Outras dezenas de empresas e institutos de pesquisa científica espalhados pelo mundo desenvolvem e testam inúmeras vacinas anti-covid-19, cuja maioria aplica a ferramenta da recombinação genética. Podem ser citadas aquelas da Sorrento Therapeutics, da Novavax, da BioNTech, Pfizer e Fosun Pharma, da Inovio.
Pesquisador da Embrapa, Décio Gazzoni relacionou em recente artigo a utilização dessas transgenias no desenvolvimento da vacina contra o covid-19. O engenheiro agrônomo buscava referências para responder à seguinte pergunta: por que certos ambientalistas combatem tão ferozmente os produtos transgênicos na agricultura, mas não se opõem aos transgênicos da medicina?
Ensaio da também pesquisadora da Embrapa, Maria Thereza Pedroso, vai nessa mesma direção. Falando sobre a crise causada pelo novo coronavírus e as perspectivas das vacinas obtidas pela engenharia genética, ela pergunta: “De que lado estão os anti-transgênicos?
A questão é intrigante. Ativistas pelo meio ambiente, incluindo médicos, costumam atacar as lavouras transgênicas. Mas se calam diante dos avanços extraordinários nos medicamentos humanos obtidos por engenharia genética. Técnica que está unindo a agricultura com a medicina.
Desde 1982 no mercado, hoje praticamente 100% da insulina utilizada pelos diabéticos, globo afora, advém de bactérias (E. coli) modificadas geneticamente. Como se conseguiu essa proeza? Os cientistas conseguiram introduzir, no genoma da bactéria, o plasmídeo do gene humano que comanda a produção de insulina. Como resultado, incrivelmente, colônias daqueles microrganismos passaram a produzir o hormônio humano. Idêntico.
Antes da biotecnologia entrar a campo, a insulina ministrada aos diabéticos era extraída do pâncreas de boi e de porcos. Acredite se quiser. Animais eram sacrificados para amainar o sofrimento das pessoas. Como, porém, a insulina não era idêntica à humana, reações alérgicas ocorriam nos pacientes. Hoje, não mais.
O que pensam os críticos da soja OGM sobre a insulina transgênica?
A medicina transgênica gerou maravilhas como o incrível hormônio do crescimento (hGH) contra o nanismo, doença que afeta 10 mil crianças brasileiras.
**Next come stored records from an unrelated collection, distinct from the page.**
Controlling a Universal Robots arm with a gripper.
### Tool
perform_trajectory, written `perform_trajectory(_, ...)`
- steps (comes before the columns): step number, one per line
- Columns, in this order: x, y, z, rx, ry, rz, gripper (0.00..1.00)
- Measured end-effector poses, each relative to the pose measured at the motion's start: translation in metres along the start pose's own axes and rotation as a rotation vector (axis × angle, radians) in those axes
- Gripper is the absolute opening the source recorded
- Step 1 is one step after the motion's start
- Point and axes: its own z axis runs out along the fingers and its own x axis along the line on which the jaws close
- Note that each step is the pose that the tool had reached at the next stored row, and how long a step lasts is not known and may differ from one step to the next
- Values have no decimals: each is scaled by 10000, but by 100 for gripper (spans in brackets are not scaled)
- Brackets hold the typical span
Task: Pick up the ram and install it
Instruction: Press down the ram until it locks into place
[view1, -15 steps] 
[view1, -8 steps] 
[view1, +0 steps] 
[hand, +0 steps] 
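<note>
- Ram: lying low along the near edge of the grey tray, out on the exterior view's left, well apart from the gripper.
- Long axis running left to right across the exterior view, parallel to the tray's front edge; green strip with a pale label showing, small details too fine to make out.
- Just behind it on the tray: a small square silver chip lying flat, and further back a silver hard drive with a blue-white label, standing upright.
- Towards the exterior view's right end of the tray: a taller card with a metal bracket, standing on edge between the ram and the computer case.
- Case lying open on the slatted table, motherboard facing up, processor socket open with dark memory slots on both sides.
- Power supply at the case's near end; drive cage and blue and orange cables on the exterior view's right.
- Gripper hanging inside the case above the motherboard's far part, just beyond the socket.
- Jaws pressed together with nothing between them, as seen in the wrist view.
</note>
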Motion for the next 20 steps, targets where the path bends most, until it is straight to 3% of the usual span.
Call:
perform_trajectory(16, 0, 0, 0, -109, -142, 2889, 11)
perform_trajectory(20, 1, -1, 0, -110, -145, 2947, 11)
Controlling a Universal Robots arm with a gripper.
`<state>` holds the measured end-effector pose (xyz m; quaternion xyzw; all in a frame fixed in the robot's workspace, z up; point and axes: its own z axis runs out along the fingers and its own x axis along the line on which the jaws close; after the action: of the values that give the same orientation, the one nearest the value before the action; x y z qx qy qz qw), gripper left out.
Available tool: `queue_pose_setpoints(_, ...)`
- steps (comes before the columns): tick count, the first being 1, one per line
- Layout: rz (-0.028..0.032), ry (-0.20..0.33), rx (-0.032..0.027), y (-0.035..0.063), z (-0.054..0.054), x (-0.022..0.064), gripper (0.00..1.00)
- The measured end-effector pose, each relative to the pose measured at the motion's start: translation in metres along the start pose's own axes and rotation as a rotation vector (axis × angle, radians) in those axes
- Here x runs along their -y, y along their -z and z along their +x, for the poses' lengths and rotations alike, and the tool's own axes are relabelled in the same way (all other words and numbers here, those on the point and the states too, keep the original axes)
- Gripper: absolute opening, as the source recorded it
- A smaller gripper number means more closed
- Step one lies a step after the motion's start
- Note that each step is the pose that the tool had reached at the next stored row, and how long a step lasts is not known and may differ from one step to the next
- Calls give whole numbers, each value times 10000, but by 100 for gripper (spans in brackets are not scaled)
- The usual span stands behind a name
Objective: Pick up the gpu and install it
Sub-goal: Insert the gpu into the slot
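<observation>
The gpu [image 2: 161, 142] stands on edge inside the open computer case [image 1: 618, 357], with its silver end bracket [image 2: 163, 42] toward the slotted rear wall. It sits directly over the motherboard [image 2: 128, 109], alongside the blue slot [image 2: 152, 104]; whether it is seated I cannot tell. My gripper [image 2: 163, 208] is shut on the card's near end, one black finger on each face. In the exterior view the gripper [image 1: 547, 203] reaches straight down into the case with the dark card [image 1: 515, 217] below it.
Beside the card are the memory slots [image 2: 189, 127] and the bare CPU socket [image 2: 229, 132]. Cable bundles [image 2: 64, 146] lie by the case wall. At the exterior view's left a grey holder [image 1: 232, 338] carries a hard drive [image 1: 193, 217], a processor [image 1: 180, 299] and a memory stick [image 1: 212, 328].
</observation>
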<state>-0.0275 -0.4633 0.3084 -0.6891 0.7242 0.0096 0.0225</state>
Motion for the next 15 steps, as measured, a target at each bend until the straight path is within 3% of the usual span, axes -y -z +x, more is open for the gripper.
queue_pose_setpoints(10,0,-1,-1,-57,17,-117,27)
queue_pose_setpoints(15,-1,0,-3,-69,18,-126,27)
O Instituto Butantan desenvolve bananas transgênicas contendo vacina contra a hepatite B. O arroz transgênico Golden Rice, biofortificado, pode resolver o problema da hipovitaminose de vitamina A, causa mortis de 670 mil crianças, anualmente, com menos de cinco anos. Entre os sobreviventes, cerca de 500 mil ficam cegos.
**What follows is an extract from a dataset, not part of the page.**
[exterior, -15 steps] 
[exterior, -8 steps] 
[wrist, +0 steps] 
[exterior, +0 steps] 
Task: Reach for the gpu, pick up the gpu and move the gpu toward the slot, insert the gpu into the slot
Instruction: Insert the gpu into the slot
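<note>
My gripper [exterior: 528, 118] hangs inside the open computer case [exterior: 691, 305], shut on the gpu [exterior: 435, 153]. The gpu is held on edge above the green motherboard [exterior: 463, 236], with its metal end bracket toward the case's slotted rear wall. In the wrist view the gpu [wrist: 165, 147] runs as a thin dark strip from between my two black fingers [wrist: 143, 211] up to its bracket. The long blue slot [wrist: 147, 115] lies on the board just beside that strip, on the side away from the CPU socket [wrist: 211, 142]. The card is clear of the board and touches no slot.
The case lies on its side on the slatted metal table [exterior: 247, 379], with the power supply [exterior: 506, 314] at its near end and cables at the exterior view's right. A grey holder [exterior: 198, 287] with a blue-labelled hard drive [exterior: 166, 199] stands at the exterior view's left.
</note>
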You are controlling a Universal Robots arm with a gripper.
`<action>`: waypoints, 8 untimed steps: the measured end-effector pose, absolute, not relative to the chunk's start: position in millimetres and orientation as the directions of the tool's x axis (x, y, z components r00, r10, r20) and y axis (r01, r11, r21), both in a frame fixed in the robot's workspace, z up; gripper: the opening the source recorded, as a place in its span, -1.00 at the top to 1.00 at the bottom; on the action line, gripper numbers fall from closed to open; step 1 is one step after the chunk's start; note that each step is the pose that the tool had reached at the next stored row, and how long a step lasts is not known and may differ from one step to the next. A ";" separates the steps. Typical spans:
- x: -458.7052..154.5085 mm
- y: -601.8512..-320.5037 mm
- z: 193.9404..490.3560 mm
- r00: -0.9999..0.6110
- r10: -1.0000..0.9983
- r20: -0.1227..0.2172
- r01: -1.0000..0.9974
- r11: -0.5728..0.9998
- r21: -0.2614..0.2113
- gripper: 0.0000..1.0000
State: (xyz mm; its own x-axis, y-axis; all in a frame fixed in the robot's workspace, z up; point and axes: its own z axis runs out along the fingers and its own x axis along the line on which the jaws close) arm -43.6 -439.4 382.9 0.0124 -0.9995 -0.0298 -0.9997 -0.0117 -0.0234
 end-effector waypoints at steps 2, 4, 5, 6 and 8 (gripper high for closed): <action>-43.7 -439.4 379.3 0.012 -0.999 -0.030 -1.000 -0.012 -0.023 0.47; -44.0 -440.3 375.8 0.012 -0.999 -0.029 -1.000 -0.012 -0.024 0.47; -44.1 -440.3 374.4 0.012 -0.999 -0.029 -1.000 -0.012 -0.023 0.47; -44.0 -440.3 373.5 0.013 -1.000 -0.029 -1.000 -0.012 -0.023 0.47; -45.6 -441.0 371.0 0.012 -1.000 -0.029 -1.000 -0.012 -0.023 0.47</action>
Será que a Bela Gil, que condena o milho transgênico, também é contra o Golden Rice?
Quase a totalidade dos queijos produzidos na Europa e no Brasil derivam de microrganismos geneticamente modificados. Na fermentação de cana-de-açúcar, ou de cereais, destinadas à destilação de álcool, também se utilizam agentes OGMs. Até na elaboração de sabão em pó está presente a engenharia genética.
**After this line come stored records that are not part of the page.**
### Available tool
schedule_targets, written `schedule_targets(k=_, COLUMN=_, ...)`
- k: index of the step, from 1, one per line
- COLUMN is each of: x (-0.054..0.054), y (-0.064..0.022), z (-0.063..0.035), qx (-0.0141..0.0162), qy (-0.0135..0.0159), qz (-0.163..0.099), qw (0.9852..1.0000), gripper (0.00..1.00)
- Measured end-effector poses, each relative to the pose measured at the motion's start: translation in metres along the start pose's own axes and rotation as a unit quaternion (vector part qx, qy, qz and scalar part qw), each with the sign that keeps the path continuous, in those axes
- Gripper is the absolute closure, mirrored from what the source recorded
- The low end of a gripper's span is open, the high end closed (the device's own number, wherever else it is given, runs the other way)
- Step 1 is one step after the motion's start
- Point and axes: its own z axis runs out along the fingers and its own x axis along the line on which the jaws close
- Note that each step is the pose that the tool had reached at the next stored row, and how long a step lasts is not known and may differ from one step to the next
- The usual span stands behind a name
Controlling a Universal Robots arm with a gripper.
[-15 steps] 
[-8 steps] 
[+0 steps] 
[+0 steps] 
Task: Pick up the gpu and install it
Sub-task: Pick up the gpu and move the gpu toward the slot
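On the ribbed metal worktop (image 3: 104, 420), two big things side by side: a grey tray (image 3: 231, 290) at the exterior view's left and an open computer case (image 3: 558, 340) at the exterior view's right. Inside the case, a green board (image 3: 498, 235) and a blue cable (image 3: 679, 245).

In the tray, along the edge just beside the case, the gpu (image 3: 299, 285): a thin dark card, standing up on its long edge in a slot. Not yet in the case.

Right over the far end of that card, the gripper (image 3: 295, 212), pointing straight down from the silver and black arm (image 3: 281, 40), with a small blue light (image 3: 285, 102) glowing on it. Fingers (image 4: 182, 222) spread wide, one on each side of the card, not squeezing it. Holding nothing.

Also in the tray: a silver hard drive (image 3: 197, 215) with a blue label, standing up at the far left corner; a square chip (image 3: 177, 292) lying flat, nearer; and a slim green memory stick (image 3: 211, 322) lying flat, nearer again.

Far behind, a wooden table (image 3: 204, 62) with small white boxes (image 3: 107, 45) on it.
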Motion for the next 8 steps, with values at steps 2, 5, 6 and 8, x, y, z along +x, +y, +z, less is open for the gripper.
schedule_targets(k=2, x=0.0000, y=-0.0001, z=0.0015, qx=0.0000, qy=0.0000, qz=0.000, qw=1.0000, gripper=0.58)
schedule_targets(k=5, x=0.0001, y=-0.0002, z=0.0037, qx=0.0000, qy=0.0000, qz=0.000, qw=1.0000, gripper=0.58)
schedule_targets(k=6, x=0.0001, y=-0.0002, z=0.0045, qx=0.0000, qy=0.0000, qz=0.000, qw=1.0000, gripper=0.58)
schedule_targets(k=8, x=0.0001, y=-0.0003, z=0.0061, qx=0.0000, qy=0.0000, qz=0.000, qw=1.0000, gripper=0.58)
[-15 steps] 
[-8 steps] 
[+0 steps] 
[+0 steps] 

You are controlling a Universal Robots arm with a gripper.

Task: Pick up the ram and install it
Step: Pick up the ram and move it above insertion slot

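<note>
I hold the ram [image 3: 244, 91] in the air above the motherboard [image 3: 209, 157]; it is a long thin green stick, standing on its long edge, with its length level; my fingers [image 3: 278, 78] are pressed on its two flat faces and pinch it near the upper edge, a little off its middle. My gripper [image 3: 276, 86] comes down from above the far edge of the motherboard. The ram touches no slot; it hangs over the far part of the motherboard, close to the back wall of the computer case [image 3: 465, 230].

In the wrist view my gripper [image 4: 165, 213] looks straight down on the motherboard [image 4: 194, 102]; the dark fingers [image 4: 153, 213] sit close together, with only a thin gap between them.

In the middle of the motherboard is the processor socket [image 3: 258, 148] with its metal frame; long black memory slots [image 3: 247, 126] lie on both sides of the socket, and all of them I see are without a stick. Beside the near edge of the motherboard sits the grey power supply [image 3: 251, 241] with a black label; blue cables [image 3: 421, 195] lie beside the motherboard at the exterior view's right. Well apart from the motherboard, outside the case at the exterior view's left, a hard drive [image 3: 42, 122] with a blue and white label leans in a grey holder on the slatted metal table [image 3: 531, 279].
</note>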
Por que certos ambientalistas apenas são contra os transgênicos do agro?
Retrógrados julgam nefastas as lavouras geneticamente modificadas. Mas a lecitina derivada de soja, normalmente transgênica, é componente emulsionante da absoluta maioria de pães, doces, bolos, tortas, hamburgueres, chocolates e outras guloseimas fabricadas em todo o mundo. Jamais se relatou qualquer problema de saúde provocado pelo consumo desses alimentos industrializados. Nem uma coceira.
Vem aí a vacina transgênica contra o covid-19. Os ativistas anti-transgênicos, porém, farão de conta que o assunto não é com eles. E entrarão na fila para se imunizar. Depois, irão xingar o agro.
Cansa, viu.
Por Xico Graziano, 67, é engenheiro agrônomo e doutor em Administração. Foi deputado federal pelo PSDB e integrou o governo de São Paulo. É professor de MBA da FGV e sócio-diretor da e-PoliticsGraziano.